It is understandable that, in this application, for the case where the excitation voltage is the second preset voltage when the earphone box itself detects the opening and closing of the cover, the wireless earphone and the earphone are placed in the earphone box. When the earphone box detects that the cover is closed, the earphone box sends the second preset voltage to the wireless earphone. After the wireless earphone receives the second preset voltage, the sound module of the wireless earphone generates the preset audio. The sound receiving module collects audio signals to obtain target audio. Since the cover of the earphone box is closed, the collection of the preset audio signal is affected, so that it can be judged that the earphone box is closed and the Bluetooth connection is disconnected. When the earphone box is opened, the second preset voltage is sent to the wireless earphone in the earphone box, so that the sound module of the wireless earphone generates the preset audio, and the sound module of the wireless earphone collects audio signals to obtain the target audio. Since the earphone box is opened, the collection of the preset audio signal will not be affected, so it is judged that the earphone box is opened and the Bluetooth is connected back. This implementation manner can also be applied when the earphone box is in a sleep state, when the earphone box is opened or closed, the earphone box transmits the second preset voltage to the earphone. The second preset voltage may be a voltage value different from the charging voltage and the first preset voltage.

It is understandable that, in the above-mentioned embodiment, the earphone box itself needs to have the cover opening detection function, so that the excitation voltage can be sent to the wireless earphone in time when the cover opening and closing is detected, so that after the wireless earphone is placed in the earphone box, its sound device The sound receiving device does not need to continuously send out and collect preset audio signals, but only send out and collect preset audio signals after the cover of the earphone box is opened and closed, which can reduce the power consumption of wireless earphones. In addition, compared with the prior art , There is no need to add sensors such as infrared and Hall on the earphone, but the speaker and microphone of the wireless earphone can be reused to realize the earphone detection, which can reduce the weight of the wireless earphone.

The embodiment of the application provides a switch detection method, which is applied to a headset box. The headset box includes a power supply module. The headset box transmits an excitation voltage to the wireless headset connected to the headset box through the power supply module, so that the sound generating module of the wireless headset generates The audio signal is preset, and the radio module of the wireless earphone collects the audio signal to obtain the target audio signal.

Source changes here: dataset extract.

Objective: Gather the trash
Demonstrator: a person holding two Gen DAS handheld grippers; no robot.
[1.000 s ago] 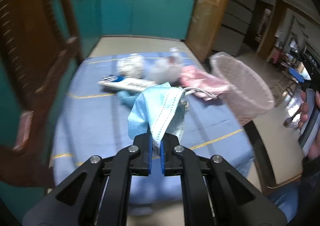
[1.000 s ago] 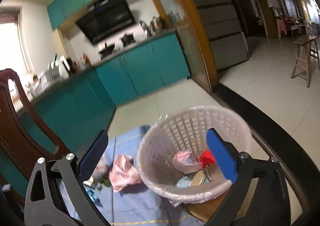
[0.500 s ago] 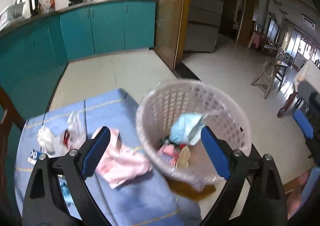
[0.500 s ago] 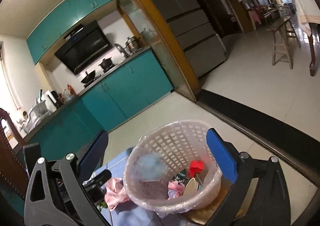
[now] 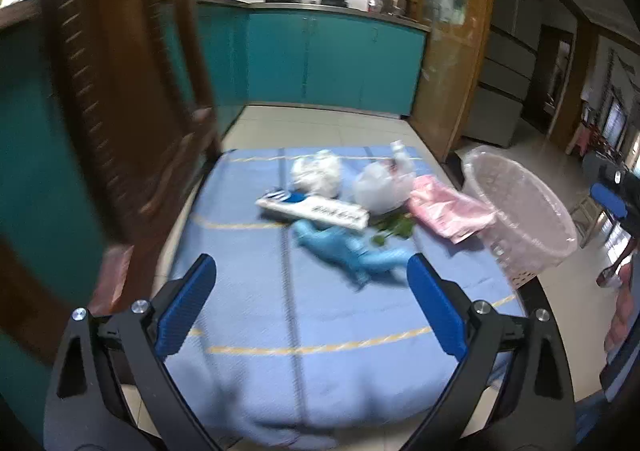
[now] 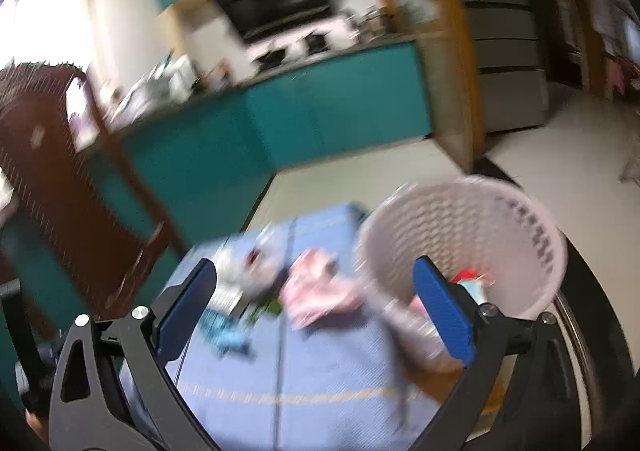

The target audio signal is used to determine the situation where the radio module obtains the preset audio signal, so that the wireless earphone knows the switch of the earphone box Cover state. It can be seen that, in the embodiment of the present application, after receiving the excitation voltage of the earphone box, the wireless earphone can send out a preset audio signal through the sound module, and obtain the target audio signal through the sound module, and finally can directly Determine the switch detection result of the earphone box according to the target audio signal. Since the sound module and the sound module can share the speakers and microphones of the headset itself to save hardware costs, it is not easy to fail under high temperature or long-term use, so that the shape and structure of the wireless headset can be guaranteed without affecting the shape and structure of the wireless headset. The accuracy of switch detection of wireless earphones effectively improves the reliability of wireless earphones.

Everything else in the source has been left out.